In recent years, the relationship between China and Vietnam has been rather bumpy, and Dung’s courtship of China’s rival is a reflection of this. Tensions over territorial disputes stretch back decades, but have most recently have arisen over what Vietnam considers illegal drilling operations in nearby waters. Beijing made some attempt to pacify the consequent ire, but then, right in the middle of the congress, towed another massive exploration rig right into the middle of disputed territories. No coincidence, many observers claim, in what is an obvious attempt to rattle a few sabers and influence the outcome of the 12th National Congress in favor of Trong’s pro-Chinese faction.

This is not the first time that China has been accused of exerting influence upon the proceedings. On the 23rd December, members of the party Central Committee landed in Beijing for five days of meetings with senior Chinese leaders, purportedly to discuss bilateral ties. The official reports, however, vary considerably from unofficial sources, as well as those of independent observers, who claim the meeting’s true purpose was to discuss Chinese dissatisfaction with a pro-US Dung government and alternative leadership that Beijing might be happy to deal with in future. Beijing, it seems, has never quite forgiven Dung for his heroic verbal assault on the unequal relationship that China expected from its southern “ally”.  And its gamble on attempting to influence the future leadership of Vietnam could have seriously backfired, much as it has in the Taiwan elections, where the electorate has shown with its ballot slips that it refuses to be influenced by its cross-straits neighbor. Not only might it have been left bereft of a significant ideological ally in the region, but a clear signal would have been sent to the rest of the world that Beijing’s influence in the region, as a friend, mentor and sometime aggressor to the Southeast Asian nations, was waning.

Despite the optimism of those observers who expected Vietnam to follow through with its early promise, it became swiftly apparent that Dung, and those whom he represented, was not to have it his own way. Before the congress had even begun, events unfolded in a way that left the Prime Minster out in the cold, sidelined by the communist old guard through exclusion from the list of candidates. A last minute challenge was mounted by Dung, but it was, alas, to prove futile. Long standing party regulations on the matter forced him to retire from the contest, leaving Trong home and dry in pursuit of the party’s crown jewel. Furthermore, Dung is now officially off the scene, having reached the compulsory age of retirement; even though Trong, several years his senior, has somehow managed to extend his position of authority for another term.

Beijing may believe it has got precisely what it wanted from the congress, but would do well to reassess its relationship with Hanoi. Dung has indeed been forced off the scene, but the current zeitgeist is very much a legacy of what the former PM brought to the nation’s door; the TPP is still going ahead, as is the newly formed ASEAN Economic Community.
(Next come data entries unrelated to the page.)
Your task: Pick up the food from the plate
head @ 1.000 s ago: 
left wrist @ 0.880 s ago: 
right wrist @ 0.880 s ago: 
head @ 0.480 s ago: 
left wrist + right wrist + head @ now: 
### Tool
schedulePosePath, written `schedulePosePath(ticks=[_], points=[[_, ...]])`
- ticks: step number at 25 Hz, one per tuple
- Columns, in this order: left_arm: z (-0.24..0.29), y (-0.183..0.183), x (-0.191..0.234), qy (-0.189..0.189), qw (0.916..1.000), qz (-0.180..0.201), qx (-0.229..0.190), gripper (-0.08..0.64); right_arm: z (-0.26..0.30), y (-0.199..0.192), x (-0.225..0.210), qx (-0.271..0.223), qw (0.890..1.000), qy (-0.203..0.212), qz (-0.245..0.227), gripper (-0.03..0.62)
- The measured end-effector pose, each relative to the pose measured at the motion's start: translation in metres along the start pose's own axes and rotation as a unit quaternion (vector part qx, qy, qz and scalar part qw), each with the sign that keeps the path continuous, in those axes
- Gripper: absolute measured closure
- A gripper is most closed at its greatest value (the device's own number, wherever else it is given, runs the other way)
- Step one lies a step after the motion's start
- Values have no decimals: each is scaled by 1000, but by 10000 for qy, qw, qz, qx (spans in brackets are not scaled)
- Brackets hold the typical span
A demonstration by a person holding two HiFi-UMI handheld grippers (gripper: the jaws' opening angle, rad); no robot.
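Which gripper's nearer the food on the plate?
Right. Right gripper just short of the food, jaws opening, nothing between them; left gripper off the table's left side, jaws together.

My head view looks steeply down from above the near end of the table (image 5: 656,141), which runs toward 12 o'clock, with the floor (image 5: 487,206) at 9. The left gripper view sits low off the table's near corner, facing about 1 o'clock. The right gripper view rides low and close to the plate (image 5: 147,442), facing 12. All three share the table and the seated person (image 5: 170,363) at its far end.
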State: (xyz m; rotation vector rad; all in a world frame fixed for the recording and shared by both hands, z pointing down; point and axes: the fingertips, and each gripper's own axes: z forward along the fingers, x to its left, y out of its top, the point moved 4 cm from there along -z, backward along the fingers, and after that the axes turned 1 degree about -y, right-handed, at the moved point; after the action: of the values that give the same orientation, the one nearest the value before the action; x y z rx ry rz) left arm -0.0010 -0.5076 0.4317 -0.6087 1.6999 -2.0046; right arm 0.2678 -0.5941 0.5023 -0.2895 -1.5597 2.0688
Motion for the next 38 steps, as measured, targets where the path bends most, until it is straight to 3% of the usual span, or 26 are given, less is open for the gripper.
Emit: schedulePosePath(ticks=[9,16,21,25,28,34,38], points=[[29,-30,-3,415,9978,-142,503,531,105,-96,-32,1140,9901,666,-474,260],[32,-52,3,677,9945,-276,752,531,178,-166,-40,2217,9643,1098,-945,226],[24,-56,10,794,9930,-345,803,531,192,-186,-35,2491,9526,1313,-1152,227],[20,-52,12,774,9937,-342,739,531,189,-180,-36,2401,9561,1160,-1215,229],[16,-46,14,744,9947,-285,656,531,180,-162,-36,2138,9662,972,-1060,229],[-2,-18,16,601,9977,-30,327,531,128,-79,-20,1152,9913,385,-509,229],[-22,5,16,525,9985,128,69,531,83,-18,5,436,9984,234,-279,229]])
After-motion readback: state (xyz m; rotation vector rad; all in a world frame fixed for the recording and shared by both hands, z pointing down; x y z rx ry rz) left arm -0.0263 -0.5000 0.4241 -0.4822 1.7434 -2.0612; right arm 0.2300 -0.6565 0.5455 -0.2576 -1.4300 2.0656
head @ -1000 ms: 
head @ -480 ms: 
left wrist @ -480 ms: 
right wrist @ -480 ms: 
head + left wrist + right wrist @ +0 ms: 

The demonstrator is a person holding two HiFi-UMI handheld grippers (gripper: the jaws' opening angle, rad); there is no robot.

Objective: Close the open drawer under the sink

Consequently, certain liberalizations are being necessarily introduced as part of those agreements – liberalizations which are more likely to evolve than simply be maintained. Most importantly, however, with the majority of Vietnam’s youth firmly in favor of a less servile relationship with China, it may simply be a matter of waiting for the old guard’s numbers to thin to the extent that a new Vietnam is able to take shape. China’s influence may still be intact for the moment, but it has far steeper challenges ahead.